The electoral code has become a battlefield again - but this time the fight is waged through press releases, not arguments. The ruling VMRO-DPMNE accuses the opposition SDSM and Levica of having an agreed strategy to block the new code, claiming their positions are "synchronized" and that "whatever Venko Zaev says today, Dimitar Apasiev says the next day."

The bone of contention is the voting rights of Macedonians living abroad. The government claims the opposition wants to block easier access for those abroad to their constitutionally guaranteed right to vote. "Their common goal is to prevent expanding the democratic right to vote for our citizens abroad, and to create new obstacles in the electoral process," reads the VMRO-DPMNE statement.

SDSM fired back immediately with a mirror accusation: for Prime Minister Hristijan Mickoski and his party, electoral reform is not the priority - creating conditions to manipulate votes from abroad is.

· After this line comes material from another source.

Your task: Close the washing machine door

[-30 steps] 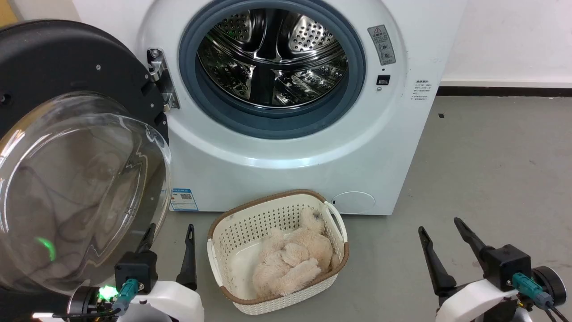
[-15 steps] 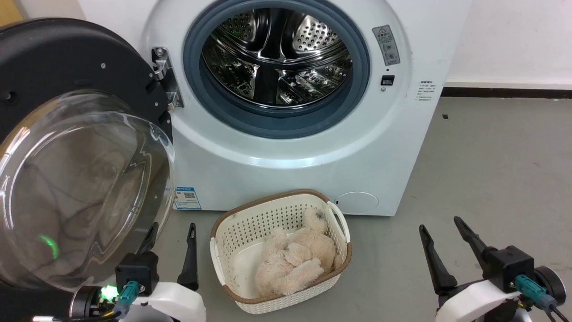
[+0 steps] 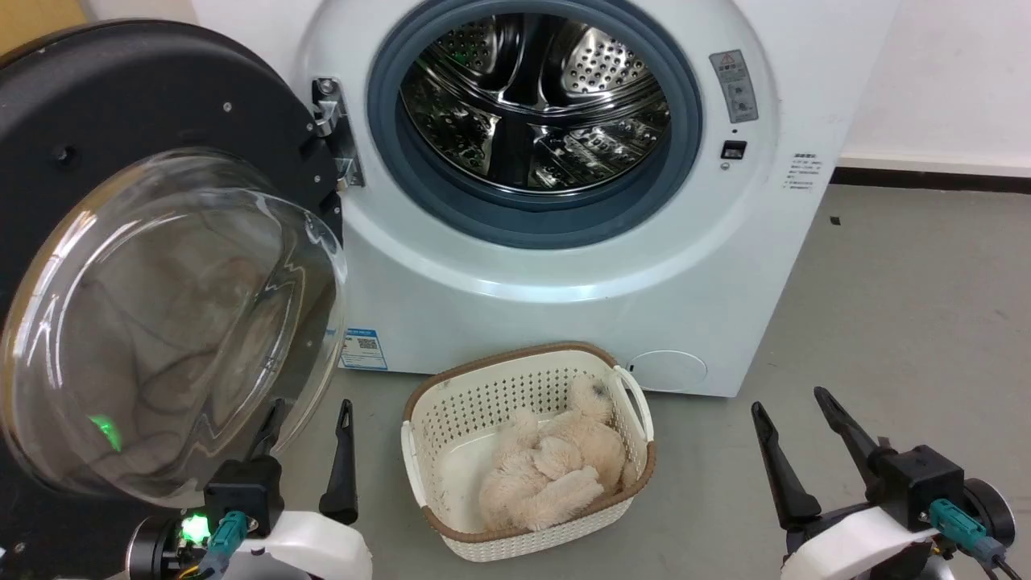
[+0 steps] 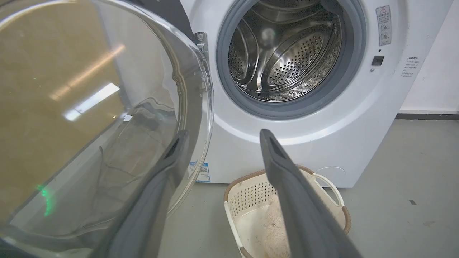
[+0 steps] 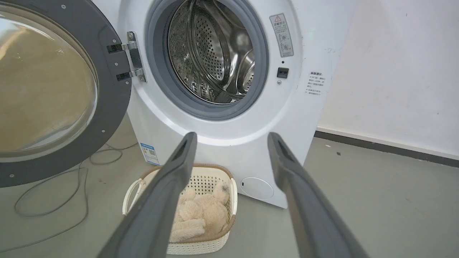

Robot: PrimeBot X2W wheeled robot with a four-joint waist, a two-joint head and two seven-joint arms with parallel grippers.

So both sides accuse each other of the same thing - that the other wants to bend the rules in its favor. And the citizen reading along is left to guess for themselves who to believe.

This is a familiar Balkan performance: every reform that changes electoral rules automatically turns into a reckoning over who gains how many votes. Instead of a debate on how best to let hundreds of thousands of Macedonians abroad cast their ballots, we get a contest in press releases. The question neither side answers clearly is simpler: why, after so many years, do we still not have a code everyone accepts as fair? When electoral rules are written as a weapon rather than a framework, the loser is the one who's supposed to vote.